▸ About this exercise:
From the first line of the listing to the last, set down everything exactly, but skip the images.

▸ Material provided:
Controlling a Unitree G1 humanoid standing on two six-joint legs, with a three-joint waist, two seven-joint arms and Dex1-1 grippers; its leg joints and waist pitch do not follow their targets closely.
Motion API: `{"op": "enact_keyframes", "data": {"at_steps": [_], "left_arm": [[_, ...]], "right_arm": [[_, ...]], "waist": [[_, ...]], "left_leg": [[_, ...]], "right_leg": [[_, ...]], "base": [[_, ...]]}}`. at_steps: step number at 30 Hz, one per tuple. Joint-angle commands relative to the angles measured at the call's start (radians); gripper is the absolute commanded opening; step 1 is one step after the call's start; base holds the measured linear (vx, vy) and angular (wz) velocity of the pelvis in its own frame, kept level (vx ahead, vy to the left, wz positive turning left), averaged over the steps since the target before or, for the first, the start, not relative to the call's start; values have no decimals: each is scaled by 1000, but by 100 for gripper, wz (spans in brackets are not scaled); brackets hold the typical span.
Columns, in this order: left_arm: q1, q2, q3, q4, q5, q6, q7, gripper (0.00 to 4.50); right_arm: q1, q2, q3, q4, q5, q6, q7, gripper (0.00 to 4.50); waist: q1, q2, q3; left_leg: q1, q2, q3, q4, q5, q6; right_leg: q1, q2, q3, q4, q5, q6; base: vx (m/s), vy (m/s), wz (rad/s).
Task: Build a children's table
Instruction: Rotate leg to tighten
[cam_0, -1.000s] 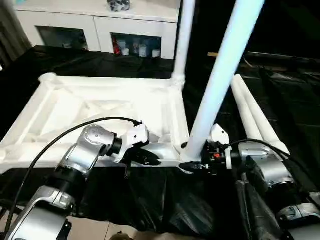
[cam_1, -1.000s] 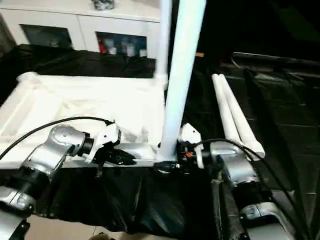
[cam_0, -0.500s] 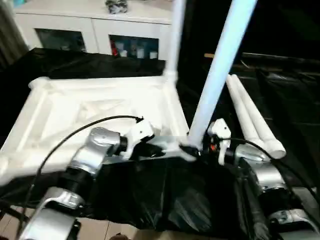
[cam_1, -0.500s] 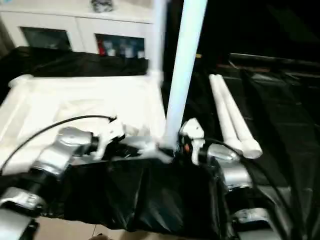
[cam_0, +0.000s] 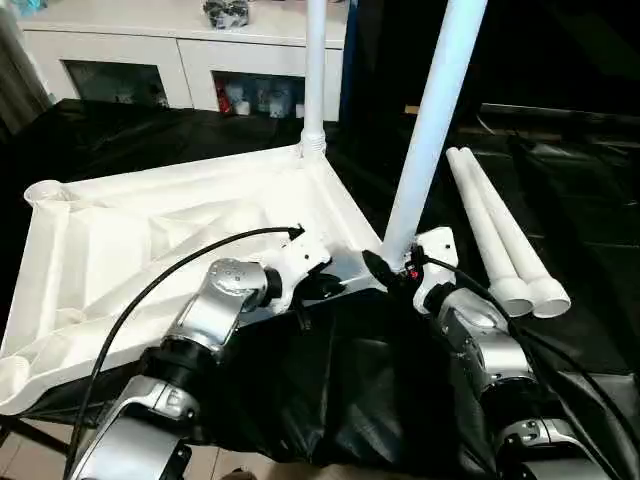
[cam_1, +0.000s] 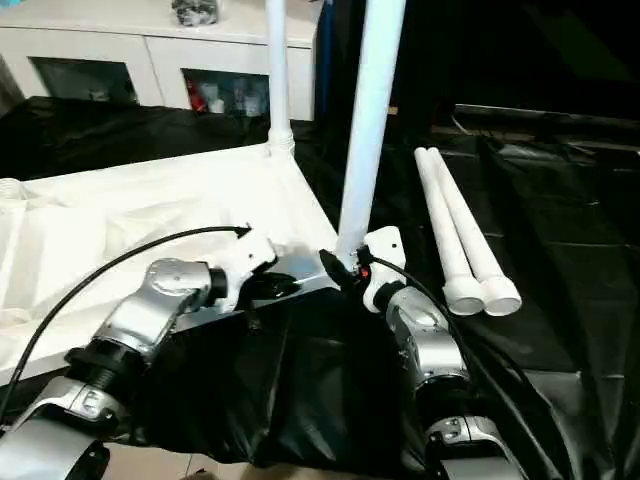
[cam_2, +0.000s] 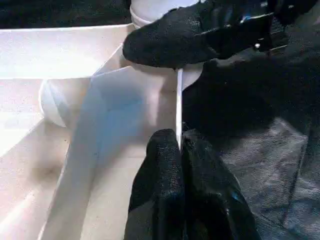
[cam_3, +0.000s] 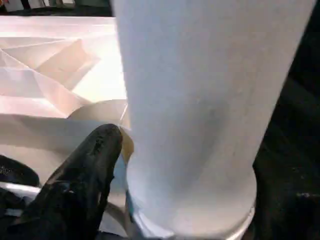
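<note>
Seating second leg (cam_0: 432, 130) into near corner socket of upside-down tabletop (cam_0: 120, 240). Our right gripper (cam_0: 392, 272) jaws narrow, clamped round leg base. Left gripper (cam_2: 177, 150) jaws pinched shut on thin tabletop rim, just beside socket. We reckon: brace rim firm, keep leg plumb, push straight down. Two spare legs (cam_0: 500, 240) lie beyond right jaws.

The white plastic rectangular tabletop (cam_0: 150, 240) lies upside down, ribbed underside up, on the black-covered work table (cam_0: 600, 210). Two long white tubular legs stand in its corner sockets: one at the far corner (cam_0: 314, 70), one at the near corner (cam_0: 430, 120). Two more white legs (cam_0: 495, 235) lie side by side just beside it.
</note>
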Motion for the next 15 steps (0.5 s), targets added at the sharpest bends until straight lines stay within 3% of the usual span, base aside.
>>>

▸ Response to the task:
Controlling a Unitree G1 humanoid standing on two six-joint legs, with a three-joint waist, two seven-joint arms and Dex1-1 grippers; its leg joints and waist pitch do not follow their targets closely.
Motion API: `{"op": "enact_keyframes", "data": {"at_steps": [_], "left_arm": [[_, ...]], "right_arm": [[_, ...]], "waist": [[_, ...]], "left_leg": [[_, ...]], "right_leg": [[_, ...]], "base": [[_, ...]]}}`. at_steps: step number at 30 Hz, one per tuple. Joint-angle commands relative to the angles measured at the call's start (radians); gripper is the absolute commanded opening; step 1 is one step after the call's start; base holds the measured linear (vx, vy) and angular (wz) velocity of the pelvis in its own frame, kept level (vx ahead, vy to the left, wz positive turning left), averaged over the steps since the target before or, for the first, the start, not relative to the call's start; values have no decimals: each is scaled by 1000, but by 100 for gripper, wz (spans in brackets are not scaled); brackets hold the typical span.
Columns, in this order: left_arm: q1, q2, q3, q4, q5, q6, q7, gripper (0.00 to 4.50); right_arm: q1, q2, q3, q4, q5, q6, q7, gripper (0.00 to 4.50); waist: q1, q2, q3; left_leg: q1, q2, q3, q4, q5, q6; right_leg: q1, q2, q3, q4, q5, q6; base: vx (m/s), vy (m/s), wz (rad/s).
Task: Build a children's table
Instruction: Rotate leg to tighten
[cam_0, -1.000s] 
[cam_1, -1.000s] 
[cam_0, -0.500s] 
[cam_1, -0.500s] 
[cam_0, +0.000s] 
[cam_1, +0.000s] 
[cam_2, +0.000s] 
[cam_3, +0.000s] 
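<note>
Seating second leg (cam_0: 432, 130) into near corner socket of upside-down tabletop (cam_0: 120, 240). Our right gripper (cam_0: 392, 272) jaws narrow, clamped round leg base. Left gripper (cam_2: 177, 150) jaws pinched shut on thin tabletop rim, just beside socket. We reckon: brace rim firm, keep leg plumb, push straight down. Two spare legs (cam_0: 500, 240) lie beyond right jaws.

The white plastic rectangular tabletop (cam_0: 150, 240) lies upside down, ribbed underside up, on the black-covered work table (cam_0: 600, 210). Two long white tubular legs stand in its corner sockets: one at the far corner (cam_0: 314, 70), one at the near corner (cam_0: 430, 120). Two more white legs (cam_0: 495, 235) lie side by side just beside it.
</note>
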Motion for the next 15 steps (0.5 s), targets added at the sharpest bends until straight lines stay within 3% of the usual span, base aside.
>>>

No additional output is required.